Channel the Yoda

Friday, June 22, 2012

NO WORKING TOILET on the MIDNIGHT EXPRESS

I took the MIDNIGHT EXPRESS BUS (Red-eye) from Penrith, England (Northern Lakes District) to London, England.

It was a 6 1/2 hour bus trip with no working toilet which I was lucky enough to get a seat next to and even more lucky to be the jerk who had to say, "Aye, toilets broke Mate. Sorry," to anyone who yanked on the door. 

Apparently I also took up a British accent while out there or maybe that is just how my memories replay in my brain.

The man behind me, wearing a matching stonewashed denim jacket and pants, had only one booming volume when he called his mate EVERY HALF HOUR to give an update. As we got closer to London, his friend called him every 10 minutes! His ring tone was, "My Milkshake Brings All the Boys..."   
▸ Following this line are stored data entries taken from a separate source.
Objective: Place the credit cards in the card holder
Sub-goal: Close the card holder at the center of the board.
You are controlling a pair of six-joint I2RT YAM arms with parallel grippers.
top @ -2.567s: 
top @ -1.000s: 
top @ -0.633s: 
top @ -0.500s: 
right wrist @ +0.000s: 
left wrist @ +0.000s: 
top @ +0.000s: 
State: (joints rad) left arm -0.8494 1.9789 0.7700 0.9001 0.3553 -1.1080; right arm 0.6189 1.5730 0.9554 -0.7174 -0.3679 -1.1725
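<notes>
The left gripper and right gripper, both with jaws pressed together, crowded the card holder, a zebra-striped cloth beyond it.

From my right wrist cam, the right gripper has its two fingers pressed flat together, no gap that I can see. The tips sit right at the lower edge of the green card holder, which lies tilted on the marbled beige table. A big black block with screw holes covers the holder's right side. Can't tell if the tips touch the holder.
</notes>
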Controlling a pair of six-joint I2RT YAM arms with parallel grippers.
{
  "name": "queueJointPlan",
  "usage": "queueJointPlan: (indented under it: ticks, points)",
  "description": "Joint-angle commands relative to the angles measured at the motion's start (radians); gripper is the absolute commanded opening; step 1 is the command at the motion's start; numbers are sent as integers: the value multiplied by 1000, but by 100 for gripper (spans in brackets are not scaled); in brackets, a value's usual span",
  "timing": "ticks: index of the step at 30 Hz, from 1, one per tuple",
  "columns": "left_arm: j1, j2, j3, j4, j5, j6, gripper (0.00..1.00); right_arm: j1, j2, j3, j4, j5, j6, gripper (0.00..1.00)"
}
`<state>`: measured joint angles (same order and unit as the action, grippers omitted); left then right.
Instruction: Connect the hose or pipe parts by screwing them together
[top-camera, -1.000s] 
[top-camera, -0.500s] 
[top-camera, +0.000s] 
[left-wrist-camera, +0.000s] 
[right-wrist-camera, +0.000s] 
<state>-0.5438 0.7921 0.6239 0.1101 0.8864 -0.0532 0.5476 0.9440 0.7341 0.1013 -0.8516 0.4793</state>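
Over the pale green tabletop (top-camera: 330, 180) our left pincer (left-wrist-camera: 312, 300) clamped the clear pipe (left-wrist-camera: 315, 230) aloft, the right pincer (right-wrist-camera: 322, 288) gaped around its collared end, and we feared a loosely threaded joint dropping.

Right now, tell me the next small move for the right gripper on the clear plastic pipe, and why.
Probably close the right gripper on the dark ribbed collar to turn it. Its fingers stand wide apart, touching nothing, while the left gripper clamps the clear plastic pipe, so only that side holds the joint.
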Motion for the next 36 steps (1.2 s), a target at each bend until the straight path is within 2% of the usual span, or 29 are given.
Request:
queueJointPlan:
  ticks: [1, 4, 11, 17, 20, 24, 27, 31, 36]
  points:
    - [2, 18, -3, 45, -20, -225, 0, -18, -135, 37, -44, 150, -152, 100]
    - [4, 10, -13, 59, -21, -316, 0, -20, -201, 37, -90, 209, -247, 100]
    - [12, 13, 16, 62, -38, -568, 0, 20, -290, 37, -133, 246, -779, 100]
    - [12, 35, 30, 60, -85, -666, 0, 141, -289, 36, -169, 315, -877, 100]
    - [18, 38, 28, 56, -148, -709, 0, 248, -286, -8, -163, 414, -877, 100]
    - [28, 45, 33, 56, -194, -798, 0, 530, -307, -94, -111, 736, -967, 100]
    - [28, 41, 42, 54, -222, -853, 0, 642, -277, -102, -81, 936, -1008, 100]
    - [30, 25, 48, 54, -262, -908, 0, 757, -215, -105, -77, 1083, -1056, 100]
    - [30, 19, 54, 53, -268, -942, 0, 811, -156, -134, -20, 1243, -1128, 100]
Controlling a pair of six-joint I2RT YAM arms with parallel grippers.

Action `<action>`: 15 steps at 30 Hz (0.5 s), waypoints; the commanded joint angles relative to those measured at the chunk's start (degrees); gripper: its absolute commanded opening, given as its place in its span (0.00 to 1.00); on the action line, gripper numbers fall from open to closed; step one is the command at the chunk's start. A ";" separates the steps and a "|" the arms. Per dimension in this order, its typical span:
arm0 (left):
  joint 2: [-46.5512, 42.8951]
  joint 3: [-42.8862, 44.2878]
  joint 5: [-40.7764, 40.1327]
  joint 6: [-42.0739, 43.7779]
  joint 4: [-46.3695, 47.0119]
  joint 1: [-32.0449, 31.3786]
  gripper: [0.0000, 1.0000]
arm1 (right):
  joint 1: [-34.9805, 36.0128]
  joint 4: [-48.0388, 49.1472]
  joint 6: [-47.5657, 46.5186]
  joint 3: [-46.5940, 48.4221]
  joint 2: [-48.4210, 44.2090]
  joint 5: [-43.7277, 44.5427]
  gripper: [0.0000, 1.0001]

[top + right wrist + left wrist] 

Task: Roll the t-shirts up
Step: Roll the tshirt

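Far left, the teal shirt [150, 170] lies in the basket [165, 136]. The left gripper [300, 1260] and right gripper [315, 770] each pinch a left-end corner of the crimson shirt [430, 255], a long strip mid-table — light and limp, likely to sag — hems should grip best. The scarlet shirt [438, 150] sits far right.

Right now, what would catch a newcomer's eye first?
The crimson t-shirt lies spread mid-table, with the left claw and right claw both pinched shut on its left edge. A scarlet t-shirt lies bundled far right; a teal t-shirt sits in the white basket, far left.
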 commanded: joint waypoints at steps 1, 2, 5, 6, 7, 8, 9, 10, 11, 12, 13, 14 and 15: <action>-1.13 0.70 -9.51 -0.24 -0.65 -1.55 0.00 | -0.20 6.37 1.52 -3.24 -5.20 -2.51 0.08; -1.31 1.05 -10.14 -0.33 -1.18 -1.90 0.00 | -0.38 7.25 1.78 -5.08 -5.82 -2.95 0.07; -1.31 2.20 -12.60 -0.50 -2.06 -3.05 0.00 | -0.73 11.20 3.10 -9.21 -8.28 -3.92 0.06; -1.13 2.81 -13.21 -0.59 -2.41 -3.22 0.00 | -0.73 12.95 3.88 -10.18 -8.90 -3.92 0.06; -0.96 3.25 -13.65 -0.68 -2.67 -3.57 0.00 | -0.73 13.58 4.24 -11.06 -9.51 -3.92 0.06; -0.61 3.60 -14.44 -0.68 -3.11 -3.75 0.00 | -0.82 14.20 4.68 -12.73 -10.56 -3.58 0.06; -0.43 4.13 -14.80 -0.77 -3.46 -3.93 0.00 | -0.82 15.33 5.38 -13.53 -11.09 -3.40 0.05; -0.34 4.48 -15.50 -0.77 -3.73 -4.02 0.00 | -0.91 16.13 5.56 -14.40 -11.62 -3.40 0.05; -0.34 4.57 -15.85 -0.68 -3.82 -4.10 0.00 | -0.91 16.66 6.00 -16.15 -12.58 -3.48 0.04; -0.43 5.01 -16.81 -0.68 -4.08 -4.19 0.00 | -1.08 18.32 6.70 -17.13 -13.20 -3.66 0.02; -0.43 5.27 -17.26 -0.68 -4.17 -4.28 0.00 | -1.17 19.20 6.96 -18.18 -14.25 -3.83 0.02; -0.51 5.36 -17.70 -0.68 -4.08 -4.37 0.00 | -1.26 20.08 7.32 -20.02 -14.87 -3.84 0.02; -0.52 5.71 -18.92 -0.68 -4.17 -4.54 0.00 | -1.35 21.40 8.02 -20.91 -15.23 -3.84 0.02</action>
Across the way, a young couple was all arms and limbs while engaged in a serious lip lock session.

My seatmate didn't say a peep to me or anyone. I liked her.

It's not the luxury of the EXPRESS that sells it. It's the few stops (faster), overnight run (don't lose a day in travel), and price (CHEAP!)

The tickets do sell like hot cakes! I was the last one to buy a ticket and it was 2 nights before departure.

Take it for the experience or it's fast service, IF YOU DARE!